- ACTION ITEM
Wherever the word "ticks" appears in a line of the data, that line should be copied.
══ EXERCISE DATA ══
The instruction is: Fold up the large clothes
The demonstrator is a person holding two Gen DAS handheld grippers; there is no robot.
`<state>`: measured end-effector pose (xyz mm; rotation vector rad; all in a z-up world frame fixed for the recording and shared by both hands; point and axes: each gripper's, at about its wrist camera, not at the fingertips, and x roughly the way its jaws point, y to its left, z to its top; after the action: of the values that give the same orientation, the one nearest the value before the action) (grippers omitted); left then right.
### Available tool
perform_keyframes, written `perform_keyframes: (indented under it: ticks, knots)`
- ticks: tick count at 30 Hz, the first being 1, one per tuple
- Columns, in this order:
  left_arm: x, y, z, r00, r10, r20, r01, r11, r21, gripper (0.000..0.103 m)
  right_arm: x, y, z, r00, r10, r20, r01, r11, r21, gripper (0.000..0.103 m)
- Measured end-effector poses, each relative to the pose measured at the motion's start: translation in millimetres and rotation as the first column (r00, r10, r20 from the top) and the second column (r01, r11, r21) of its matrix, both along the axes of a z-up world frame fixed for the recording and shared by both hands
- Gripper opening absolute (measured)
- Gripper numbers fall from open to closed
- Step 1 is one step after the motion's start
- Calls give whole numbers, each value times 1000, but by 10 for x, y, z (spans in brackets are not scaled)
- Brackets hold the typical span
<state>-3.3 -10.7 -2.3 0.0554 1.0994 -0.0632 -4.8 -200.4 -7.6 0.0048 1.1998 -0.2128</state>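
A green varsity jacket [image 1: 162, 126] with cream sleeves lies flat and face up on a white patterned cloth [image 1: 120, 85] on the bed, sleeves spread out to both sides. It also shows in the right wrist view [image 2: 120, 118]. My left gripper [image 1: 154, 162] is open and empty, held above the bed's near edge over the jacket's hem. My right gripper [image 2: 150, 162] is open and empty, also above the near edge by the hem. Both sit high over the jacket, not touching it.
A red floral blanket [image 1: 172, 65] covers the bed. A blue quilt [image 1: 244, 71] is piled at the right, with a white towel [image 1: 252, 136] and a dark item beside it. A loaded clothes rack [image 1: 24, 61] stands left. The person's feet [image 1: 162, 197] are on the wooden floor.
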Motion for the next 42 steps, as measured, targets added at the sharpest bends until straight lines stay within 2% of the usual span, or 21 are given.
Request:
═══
- ANSWER TO THIS PROBLEM
perform_keyframes, written `perform_keyframes: (indented under it: ticks, knots)`
- ticks: tick count at 30 Hz, the first being 1, one per tuple

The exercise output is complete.